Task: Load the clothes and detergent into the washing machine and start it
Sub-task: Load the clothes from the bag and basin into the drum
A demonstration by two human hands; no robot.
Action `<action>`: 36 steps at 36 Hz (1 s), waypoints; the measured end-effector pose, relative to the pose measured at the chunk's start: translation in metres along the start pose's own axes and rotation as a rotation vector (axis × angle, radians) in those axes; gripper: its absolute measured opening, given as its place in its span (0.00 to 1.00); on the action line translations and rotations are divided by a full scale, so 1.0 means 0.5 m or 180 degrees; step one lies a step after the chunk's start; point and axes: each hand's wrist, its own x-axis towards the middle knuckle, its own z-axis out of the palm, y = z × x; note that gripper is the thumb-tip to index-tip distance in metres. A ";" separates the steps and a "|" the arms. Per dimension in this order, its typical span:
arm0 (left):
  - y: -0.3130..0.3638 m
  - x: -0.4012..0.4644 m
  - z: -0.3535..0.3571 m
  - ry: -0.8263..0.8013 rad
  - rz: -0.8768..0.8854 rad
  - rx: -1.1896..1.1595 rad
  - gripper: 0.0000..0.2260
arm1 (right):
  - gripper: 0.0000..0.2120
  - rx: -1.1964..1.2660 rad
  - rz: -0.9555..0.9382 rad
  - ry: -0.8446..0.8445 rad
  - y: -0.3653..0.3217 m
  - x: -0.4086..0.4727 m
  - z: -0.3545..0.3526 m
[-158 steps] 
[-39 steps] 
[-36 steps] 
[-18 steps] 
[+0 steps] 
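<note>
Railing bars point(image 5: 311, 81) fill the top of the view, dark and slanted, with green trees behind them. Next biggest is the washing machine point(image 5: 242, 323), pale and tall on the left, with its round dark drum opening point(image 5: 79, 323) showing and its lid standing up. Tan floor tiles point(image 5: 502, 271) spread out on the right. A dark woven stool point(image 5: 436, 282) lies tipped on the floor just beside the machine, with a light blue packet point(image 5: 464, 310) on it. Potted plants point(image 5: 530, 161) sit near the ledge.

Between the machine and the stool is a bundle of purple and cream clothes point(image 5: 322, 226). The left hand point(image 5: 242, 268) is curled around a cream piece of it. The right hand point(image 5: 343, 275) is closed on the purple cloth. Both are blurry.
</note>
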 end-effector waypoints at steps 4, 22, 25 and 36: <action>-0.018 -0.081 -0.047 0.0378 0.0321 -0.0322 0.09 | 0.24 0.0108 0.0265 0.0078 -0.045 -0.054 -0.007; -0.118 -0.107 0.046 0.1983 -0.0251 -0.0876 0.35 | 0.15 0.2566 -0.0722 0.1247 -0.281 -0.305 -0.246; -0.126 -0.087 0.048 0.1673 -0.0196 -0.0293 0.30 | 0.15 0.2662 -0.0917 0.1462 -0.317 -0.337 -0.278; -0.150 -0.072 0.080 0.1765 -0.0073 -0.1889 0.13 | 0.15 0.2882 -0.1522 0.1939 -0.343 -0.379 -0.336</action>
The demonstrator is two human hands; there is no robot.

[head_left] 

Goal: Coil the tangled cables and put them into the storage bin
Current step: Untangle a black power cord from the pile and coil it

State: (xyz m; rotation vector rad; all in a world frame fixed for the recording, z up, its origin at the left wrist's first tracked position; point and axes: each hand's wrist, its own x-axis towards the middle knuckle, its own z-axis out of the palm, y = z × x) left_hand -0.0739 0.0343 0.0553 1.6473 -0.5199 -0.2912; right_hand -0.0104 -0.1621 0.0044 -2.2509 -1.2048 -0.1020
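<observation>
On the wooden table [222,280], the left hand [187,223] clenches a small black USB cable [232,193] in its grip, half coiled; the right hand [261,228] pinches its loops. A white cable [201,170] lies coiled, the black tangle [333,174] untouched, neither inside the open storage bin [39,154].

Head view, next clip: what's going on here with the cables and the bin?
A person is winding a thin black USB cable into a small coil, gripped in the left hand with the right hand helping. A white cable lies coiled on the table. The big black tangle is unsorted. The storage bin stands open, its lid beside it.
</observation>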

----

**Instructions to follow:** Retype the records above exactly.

**Solved exercise:**
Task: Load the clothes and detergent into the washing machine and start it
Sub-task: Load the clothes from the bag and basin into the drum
A demonstration by two human hands; no robot.
Action `<action>`: 36 steps at 36 Hz (1 s), waypoints; the measured end-effector pose, relative to the pose measured at the chunk's start: translation in metres along the start pose's own axes and rotation as a rotation vector (axis × angle, radians) in those axes; gripper: its absolute measured opening, given as its place in its span (0.00 to 1.00); on the action line translations and rotations are divided by a full scale, so 1.0 means 0.5 m or 180 degrees; step one lies a step after the chunk's start; point and axes: each hand's wrist, its own x-axis towards the middle knuckle, its own z-axis out of the palm, y = z × x; note that gripper is the thumb-tip to index-tip distance in metres. A ";" separates the steps and a "|" the arms. Per dimension in this order, its typical span:
arm0 (left):
  - y: -0.3130..0.3638 m
  - x: -0.4012..0.4644 m
  - z: -0.3535..0.3571 m
  - ry: -0.8263..0.8013 rad
  - rz: -0.8768..0.8854 rad
  - rx: -1.1896..1.1595 rad
  - gripper: 0.0000..0.2260
arm1 (right):
  - gripper: 0.0000..0.2120
  - rx: -1.1964..1.2660 rad
  - rz: -0.9555..0.9382 rad
  - ry: -0.8446..0.8445 rad
  - y: -0.3653..0.3217 m
  - x: -0.4086..0.4727 m
  - z: -0.3545..0.3526 m
[-158 steps] 
[-39 steps] 
[-36 steps] 
[-18 steps] 
[+0 steps] 
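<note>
Railing bars point(image 5: 311, 81) fill the top of the view, dark and slanted, with green trees behind them. Next biggest is the washing machine point(image 5: 242, 323), pale and tall on the left, with its round dark drum opening point(image 5: 79, 323) showing and its lid standing up. Tan floor tiles point(image 5: 502, 271) spread out on the right. A dark woven stool point(image 5: 436, 282) lies tipped on the floor just beside the machine, with a light blue packet point(image 5: 464, 310) on it. Potted plants point(image 5: 530, 161) sit near the ledge.

Between the machine and the stool is a bundle of purple and cream clothes point(image 5: 322, 226). The left hand point(image 5: 242, 268) is curled around a cream piece of it. The right hand point(image 5: 343, 275) is closed on the purple cloth. Both are blurry.
</note>
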 end-effector waypoints at steps 4, 22, 25 and 36: <action>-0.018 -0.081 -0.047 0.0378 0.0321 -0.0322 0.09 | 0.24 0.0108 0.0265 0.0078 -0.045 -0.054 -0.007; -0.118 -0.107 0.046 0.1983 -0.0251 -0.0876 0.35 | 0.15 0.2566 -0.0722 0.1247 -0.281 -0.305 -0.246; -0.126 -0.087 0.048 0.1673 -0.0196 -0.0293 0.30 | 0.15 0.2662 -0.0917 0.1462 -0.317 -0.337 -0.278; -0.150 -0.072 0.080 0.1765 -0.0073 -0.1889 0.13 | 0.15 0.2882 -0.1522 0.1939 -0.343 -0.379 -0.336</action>
The demonstrator is two human hands; there is no robot.

[head_left] 

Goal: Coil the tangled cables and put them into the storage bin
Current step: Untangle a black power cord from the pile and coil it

State: (xyz m; rotation vector rad; all in a world frame fixed for the recording, z up, its origin at the left wrist's first tracked position; point and axes: each hand's wrist, its own x-axis towards the middle knuckle, its own z-axis out of the palm, y = z × x) left_hand -0.0739 0.0343 0.0553 1.6473 -0.5199 -0.2912; right_hand -0.0104 -0.1621 0.0044 -2.2509 -1.2048 -0.1020
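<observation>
On the wooden table [222,280], the left hand [187,223] clenches a small black USB cable [232,193] in its grip, half coiled; the right hand [261,228] pinches its loops. A white cable [201,170] lies coiled, the black tangle [333,174] untouched, neither inside the open storage bin [39,154].

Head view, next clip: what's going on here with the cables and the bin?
A person is winding a thin black USB cable into a small coil, gripped in the left hand with the right hand helping. A white cable lies coiled on the table. The big black tangle is unsorted. The storage bin stands open, its lid beside it.
</observation>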

This output has been written out in full.